A while back I was looking online at batteries that I could salvage and bought a few Kwh of hover board batteries planing to harvest the cells and adding them to my collection. Turns out they were not 18650 cells but pouch cells. It was my fault, if I read the description I would have seen that these were not the cells I was looking for. Oh well, I can find some use for them. A little while latter I picked up some SPIM08HP cells, this time knowing full well they were pouch cells. So my question is, can I use these two types of pouch cells and the 18650's in a a power wall application? I do not plan on mixing the cell form factors, so I would have several 7s batteries hooked in parallel, each with its own set of BMS boards.

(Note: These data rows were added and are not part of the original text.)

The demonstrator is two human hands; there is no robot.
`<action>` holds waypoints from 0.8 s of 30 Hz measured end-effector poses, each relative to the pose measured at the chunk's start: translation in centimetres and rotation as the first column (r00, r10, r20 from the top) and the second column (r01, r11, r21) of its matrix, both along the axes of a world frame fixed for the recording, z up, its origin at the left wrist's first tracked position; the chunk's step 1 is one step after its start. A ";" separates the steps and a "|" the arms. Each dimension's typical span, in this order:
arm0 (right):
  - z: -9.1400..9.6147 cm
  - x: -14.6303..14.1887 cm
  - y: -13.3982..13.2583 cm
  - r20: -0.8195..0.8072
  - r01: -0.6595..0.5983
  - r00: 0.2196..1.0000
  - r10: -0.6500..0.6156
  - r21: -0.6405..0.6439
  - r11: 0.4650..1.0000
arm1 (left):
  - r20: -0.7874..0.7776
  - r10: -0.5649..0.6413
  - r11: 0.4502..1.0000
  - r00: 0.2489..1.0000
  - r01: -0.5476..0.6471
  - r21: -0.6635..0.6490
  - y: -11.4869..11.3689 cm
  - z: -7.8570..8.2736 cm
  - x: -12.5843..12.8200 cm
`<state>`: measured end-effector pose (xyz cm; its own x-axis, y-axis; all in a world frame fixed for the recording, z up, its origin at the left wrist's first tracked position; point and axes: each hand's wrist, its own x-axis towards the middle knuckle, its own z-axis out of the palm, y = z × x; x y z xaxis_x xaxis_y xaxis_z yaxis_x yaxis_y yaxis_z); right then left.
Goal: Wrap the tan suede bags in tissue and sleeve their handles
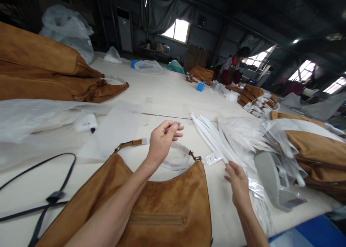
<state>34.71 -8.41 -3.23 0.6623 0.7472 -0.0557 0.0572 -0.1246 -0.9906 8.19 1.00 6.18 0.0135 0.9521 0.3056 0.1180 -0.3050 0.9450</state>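
Suede bag [164, 207]: L hand [162, 140] over strap [129, 143], R hand [238, 184] nr white tubes [208, 135].

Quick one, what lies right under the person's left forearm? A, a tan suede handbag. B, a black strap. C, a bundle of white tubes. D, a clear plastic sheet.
A. The tan suede handbag lies directly beneath the left forearm, which reaches across it.

- Your left forearm [113, 211] hides part of the tan suede handbag [170, 200]; the bottom edge cuts off its base.
- The printed label [213, 158] by your right hand [238, 184] is too small to read.
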 end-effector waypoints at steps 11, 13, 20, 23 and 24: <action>5.4 -10.1 9.7 0.652 -0.519 0.476 0.590 -0.334 0.787 | -0.825 -0.122 0.992 0.552 0.099 -0.080 4.0 -4.8 -0.6; 5.0 -10.4 10.2 0.643 -0.530 0.485 0.593 -0.324 0.784 | -0.866 -0.132 0.991 0.482 0.078 -0.108 4.6 -5.3 -2.4; 3.8 -6.2 6.8 0.629 -0.473 0.557 0.542 -0.297 0.830 | -0.907 -0.073 0.994 0.415 -0.039 -0.098 5.2 -6.6 -7.4; 2.6 -4.5 2.8 0.507 -0.416 0.687 0.520 -0.313 0.854 | -0.884 -0.011 0.997 0.467 -0.065 -0.047 4.5 -6.0 -6.1; 2.1 -4.2 1.3 0.423 -0.429 0.725 0.544 -0.340 0.837 | -0.871 -0.016 0.998 0.491 -0.043 -0.043 4.1 -5.7 -5.2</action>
<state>30.52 -7.09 -1.12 0.1897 0.9816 -0.0210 0.6284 -0.1378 -0.7656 3.01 5.07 0.52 0.2318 0.9679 0.0972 0.8932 -0.2513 0.3729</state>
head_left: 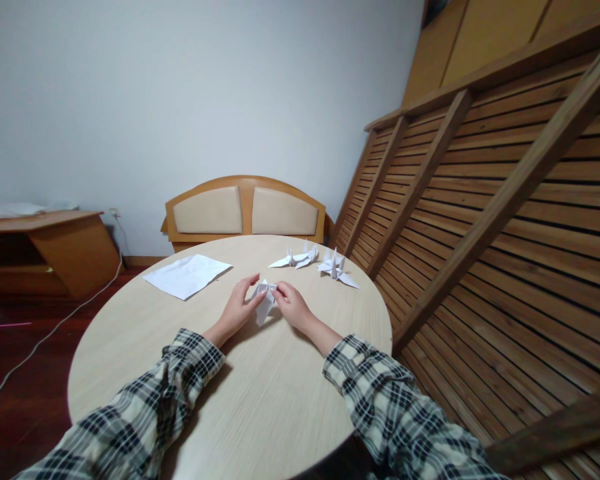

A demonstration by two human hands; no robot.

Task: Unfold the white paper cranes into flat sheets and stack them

Another question I have is related to the wiring fusing and breaking. Below I have two figures. Figure one I have one fuse on the negative side and one shunt trip breaker on the positive side. If any one of the batteries drops into a fault condition, under or over voltage, the whole system would shut down. The second figure has each separate battery pack with its own shunt trip breaker and fuse. Each pack can be turned off individually if it shows a fault condition. Both systems would be expandable as I built more batteries

Figure one would be the more economical solution since shunt trip breakers that can handle 100+ amps cost hundreds of dollars, and each of the battery packs I am planning to build can easily output that much amperage. Figure two would allow me to isolate each battery if I needed to service, replace, or add a battery. What would be better figure one, two or is there a better figure three that I should explore?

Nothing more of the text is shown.